[R] Reshape Dataframe
Gabor Grothendieck
ggrothendieck at gmail.com
Tue Dec 18 16:03:53 CET 2007
On Dec 18, 2007 9:54 AM, Gabor Grothendieck <ggrothendieck at gmail.com> wrote:
>
> On Dec 18, 2007 9:07 AM, Bert Jacobs <b.jacobs at pandora.be> wrote:
> >
> > Hi,
> >
> > I'm having a bit of problems in creating a new dataframe.

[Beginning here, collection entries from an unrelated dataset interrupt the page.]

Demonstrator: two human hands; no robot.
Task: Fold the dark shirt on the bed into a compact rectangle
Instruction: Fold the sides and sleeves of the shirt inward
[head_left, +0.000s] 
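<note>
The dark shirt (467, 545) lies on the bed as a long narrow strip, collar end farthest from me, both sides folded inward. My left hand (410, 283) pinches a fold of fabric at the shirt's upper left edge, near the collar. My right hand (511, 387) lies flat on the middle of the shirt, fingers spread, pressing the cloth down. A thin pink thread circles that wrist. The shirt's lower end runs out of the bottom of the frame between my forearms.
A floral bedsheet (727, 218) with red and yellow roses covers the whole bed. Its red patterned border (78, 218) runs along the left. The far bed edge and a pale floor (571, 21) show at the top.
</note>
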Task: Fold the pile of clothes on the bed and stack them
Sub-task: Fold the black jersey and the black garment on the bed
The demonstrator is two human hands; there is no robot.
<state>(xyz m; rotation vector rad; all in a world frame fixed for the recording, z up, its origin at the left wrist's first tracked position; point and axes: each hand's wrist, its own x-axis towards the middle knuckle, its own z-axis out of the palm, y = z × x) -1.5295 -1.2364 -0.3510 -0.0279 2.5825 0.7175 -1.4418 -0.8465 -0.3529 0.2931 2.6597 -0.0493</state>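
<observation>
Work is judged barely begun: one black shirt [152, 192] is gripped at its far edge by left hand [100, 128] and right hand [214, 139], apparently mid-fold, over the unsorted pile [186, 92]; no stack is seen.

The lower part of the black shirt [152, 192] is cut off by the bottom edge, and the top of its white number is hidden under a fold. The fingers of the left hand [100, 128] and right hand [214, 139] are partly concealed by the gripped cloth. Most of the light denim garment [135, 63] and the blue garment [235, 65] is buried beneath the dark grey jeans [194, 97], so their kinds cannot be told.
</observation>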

> > Below you'll find a description of the current dataframe and of the
> > dataframe that needs to be created.
> > Can someone help me out on this one?
> > Thx in advance.
> > Bert
> >
> > Current Dataframe
> >
> > Var1 Var2 Var3 Var4
> > A Fa W1 1
> > A Si W1 2
> > A Fa W2 3
> > A Si W3 4
> > B Si W1 5
> > C La W2 6
> > C Do W4 7
> >
> > New Dataframe
> >
> > Var1 Var2 W1 W2 W3 W4
> > A Fa 1 3
> > A Si 2 4
> > A La
> > A Do
> > B Fa
> > B Si 5
> > B La
> > B Do
> > C Fa
> > C Si
> > C La 6
> > C Do 7
>
> Try this:
>
> out <- ftable(xtabs(Var4 ~ Var1 + Var2 + Var3, DF))
> out[out == 0] <- NA
>
> Omit the last line is 0 fill is what you had wanted.
>
> This will do it except that it will eliminate all rows
> without data:
>
> out2 <- reshape(DF, dir = "wide", timevar = "Var3", idvar = c("Var1", "Var2"))
> out2[is.na(out2)] <- 0
>
> Omit the last line if NA fill is what you wanted.
>
> The reshape package melt/cast routines (see Hadley's solution in this
> thread) can be used
> to give a similar result to the reshape command above (i.e. all
> missing rows are not
> included) except that cast is a bit more flexible since it has a fill= argument.
Just one correction. The cast function in reshape has an add.missing= argument
that can control this so actually any of the solutions could be
obtained with cast
using the fill= and add.missing= arguments to control which one you want.